In MVCC, the DBMS maintains multiple versions of some data, and takes on the responsibility of providing each transaction with the version that the transaction ought to see. This automatically becomes very efficient in the odd circumstance where all the transactions in progress are snapshot transactions. Actually, this circumstance is not all that odd, if there is a daily cycle of usual activity on the database.
If MySQL won't let you run a snapshot transaction, or doesn't work well in an environment where some transactions are snapshotted while others are synchronized, then my comment is beside the point.
Also, I apologize is my terminology is non standard. I'm using the terminology that's specific to the DBMS I learned on.
After I posted, I read some of the responses more carefully. I noticed that a lot of the responses focus on normalization. My comments once again depart from the mainstream.
On the one hand, data normalization is one of the most important concepts you can learn in terms of guidance towards good database design.
On the other hand, if your goal is to learn about concurrency and transaction control, overly focussing on normalization will distract you. The fundamentals of transaction processing remain the same even if the DBMS in question is not relational, and does not use SQL as the interface language.
The fundamentals of transaction control revolve around the ACID properties of transactions. If you don't understand ACID, you won't understand tranactions even after you learn everything there is to know about normalization. If you do understand ACID, you'll be able to deal with transaction control in a situation where the database design is less than fully normalized.
It sounds from some of your responses, as though that's the case here.
Most of ACID can be more easily understood if you already understand race conditions. Unfortunately, most of the best writings about ACID are written for the person who has never learned race conditions. This can result in your having to read through some long and difficult material, only to figure out later on that the author could have phrased the concept more succinctly using race conditions as a prerequisite concept.

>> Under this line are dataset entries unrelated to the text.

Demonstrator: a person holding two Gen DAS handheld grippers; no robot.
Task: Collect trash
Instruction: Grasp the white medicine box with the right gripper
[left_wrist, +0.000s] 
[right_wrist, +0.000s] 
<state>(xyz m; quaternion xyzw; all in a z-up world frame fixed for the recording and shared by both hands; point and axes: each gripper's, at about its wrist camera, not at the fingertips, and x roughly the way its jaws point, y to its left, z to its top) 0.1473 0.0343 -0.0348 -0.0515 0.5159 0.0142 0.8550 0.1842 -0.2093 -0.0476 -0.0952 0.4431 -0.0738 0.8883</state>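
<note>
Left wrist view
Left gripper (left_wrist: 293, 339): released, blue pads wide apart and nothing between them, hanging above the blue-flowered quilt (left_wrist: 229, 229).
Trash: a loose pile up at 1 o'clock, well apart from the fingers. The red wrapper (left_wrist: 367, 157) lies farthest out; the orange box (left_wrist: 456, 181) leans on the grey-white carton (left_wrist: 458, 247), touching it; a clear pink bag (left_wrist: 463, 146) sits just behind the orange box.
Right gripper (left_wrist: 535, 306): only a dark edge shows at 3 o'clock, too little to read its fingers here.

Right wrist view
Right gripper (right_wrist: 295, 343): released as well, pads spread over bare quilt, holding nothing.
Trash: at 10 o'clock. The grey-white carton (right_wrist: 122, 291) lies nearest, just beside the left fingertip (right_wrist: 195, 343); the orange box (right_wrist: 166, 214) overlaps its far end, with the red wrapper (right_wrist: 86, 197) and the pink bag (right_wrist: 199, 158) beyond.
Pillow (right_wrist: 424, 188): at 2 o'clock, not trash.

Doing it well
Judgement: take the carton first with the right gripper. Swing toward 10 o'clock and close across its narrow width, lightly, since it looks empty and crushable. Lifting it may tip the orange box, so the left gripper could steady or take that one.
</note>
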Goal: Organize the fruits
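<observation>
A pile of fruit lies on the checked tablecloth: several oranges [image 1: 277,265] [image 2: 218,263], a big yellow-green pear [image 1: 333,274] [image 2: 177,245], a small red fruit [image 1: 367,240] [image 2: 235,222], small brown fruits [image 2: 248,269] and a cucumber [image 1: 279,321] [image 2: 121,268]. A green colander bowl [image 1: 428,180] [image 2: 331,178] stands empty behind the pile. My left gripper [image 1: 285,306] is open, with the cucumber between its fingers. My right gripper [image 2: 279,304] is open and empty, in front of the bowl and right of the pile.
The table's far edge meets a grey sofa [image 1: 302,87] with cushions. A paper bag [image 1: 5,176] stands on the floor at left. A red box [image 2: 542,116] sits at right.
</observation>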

Just in case there are any lurkers who don't know this, ACID stands for four desirable properties of a transaction, namely ATOMIC, CONSISTENT, ISOLATED, and DURABLE. A long article could be written on each of these, but it's best to learn about all four at once, at least to the first level.

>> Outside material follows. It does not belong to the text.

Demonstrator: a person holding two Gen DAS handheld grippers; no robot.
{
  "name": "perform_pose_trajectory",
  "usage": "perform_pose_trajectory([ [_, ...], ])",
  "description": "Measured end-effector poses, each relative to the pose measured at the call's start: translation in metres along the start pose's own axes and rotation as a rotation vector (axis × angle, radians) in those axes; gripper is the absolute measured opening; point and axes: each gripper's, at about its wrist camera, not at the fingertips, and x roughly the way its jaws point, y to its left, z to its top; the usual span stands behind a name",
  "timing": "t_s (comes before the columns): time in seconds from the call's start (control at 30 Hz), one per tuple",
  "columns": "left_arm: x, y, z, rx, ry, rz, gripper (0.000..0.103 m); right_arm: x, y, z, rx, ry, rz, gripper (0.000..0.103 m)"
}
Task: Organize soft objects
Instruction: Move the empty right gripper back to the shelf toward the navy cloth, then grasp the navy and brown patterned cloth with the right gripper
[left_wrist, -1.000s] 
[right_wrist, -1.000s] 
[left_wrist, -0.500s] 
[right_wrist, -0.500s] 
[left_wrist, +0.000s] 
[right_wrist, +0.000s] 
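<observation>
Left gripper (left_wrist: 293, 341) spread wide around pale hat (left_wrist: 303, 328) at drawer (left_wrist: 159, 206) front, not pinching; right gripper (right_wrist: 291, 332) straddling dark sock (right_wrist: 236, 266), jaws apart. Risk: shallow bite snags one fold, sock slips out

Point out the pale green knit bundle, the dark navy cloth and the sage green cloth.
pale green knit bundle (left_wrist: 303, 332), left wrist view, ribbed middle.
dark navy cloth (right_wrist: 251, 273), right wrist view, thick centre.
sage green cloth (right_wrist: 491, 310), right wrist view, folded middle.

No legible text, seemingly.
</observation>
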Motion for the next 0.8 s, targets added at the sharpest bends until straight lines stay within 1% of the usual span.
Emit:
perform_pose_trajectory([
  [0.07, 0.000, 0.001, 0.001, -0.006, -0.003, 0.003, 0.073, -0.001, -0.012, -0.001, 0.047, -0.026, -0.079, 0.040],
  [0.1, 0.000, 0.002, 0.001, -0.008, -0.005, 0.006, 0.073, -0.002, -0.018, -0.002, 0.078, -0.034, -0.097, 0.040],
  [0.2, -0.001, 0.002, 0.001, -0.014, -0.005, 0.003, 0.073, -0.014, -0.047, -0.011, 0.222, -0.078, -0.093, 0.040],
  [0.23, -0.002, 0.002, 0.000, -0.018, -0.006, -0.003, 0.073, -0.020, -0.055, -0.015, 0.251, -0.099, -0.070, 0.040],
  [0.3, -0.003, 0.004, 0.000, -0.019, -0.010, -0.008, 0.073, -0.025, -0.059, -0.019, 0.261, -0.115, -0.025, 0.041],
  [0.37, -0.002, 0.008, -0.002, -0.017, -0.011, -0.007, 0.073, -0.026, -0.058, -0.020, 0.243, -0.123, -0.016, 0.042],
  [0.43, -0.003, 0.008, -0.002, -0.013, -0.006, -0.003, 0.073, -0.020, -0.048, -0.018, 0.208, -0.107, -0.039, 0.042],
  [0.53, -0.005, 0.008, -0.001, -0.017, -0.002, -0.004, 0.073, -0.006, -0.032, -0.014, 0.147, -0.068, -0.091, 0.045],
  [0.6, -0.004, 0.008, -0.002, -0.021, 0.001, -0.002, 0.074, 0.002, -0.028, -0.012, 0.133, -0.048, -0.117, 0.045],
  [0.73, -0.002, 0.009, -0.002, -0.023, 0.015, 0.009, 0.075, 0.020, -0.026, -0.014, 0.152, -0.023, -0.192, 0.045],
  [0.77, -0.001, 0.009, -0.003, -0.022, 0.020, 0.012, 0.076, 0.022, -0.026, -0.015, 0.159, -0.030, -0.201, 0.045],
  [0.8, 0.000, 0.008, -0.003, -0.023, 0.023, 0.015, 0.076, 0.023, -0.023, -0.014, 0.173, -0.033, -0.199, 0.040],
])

"It stands in its own table because there are very few possible combinations of Specification and potentially millions of possible images. I see this as a way of reducing duplication. Also, it's quite possible that users will say "give ma an image with resolution X" and then I'd want to scan all images with a specific specificationId. This would be far more efficient than scanning a decomposed table."

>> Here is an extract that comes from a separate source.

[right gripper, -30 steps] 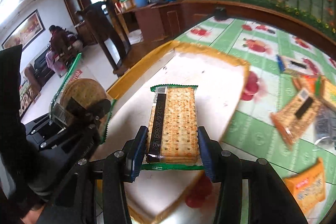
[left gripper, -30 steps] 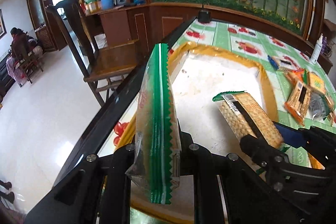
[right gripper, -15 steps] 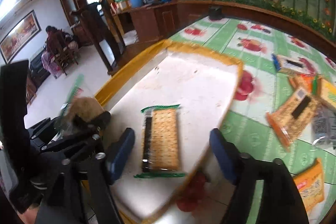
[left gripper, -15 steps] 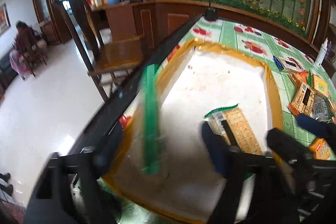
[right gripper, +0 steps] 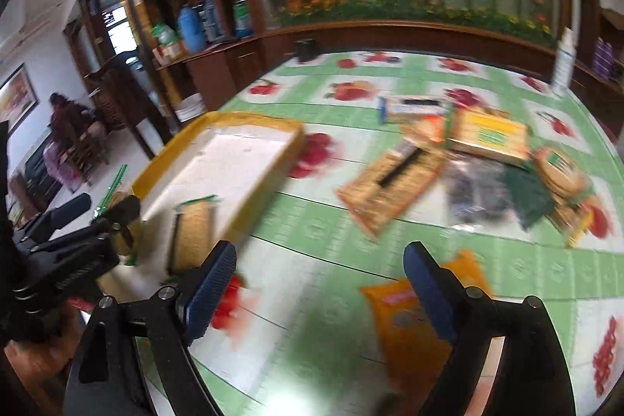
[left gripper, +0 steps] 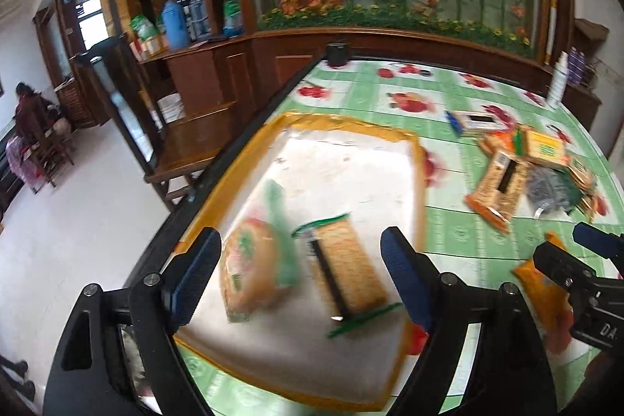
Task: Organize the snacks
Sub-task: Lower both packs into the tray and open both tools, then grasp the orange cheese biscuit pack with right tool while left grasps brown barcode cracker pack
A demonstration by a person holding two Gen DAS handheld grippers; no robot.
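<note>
A yellow-rimmed tray with a white floor holds two packets side by side. One is a round-biscuit packet with a green stripe, the other a green-edged cracker packet. My left gripper hovers open above and just short of both, gripping nothing. My right gripper is over the green tablecloth to the right of the tray. Its jaws are opening, with nothing between them. An orange packet lies under its right finger. A heap of loose snack packets lies further back on the right.
The table's dark left edge runs beside the tray, with a wooden chair beyond it. A white bottle stands at the back right and a small black object at the far edge. A person sits far off on the left.
The left gripper let go of the green-striped packet, which now lies flat in the tray, and drew back. The right gripper released the cracker packet and swung right over the tablecloth.
</note>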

In your example, wouldn't it be possible for there to be multiple specifications with resolution X? If so, you would need a join for that query.
You might find that simply indexing the columns that users might want to scan is simpler and faster. You should test this.
Thursday, September 18, 2008
I recommend "Database Design for Mere Mortals" and "SQL for Smarties" (latter by Celko) - I think you'd really like the smarties one. They are almost opposite in tone and approach, but both authors are great.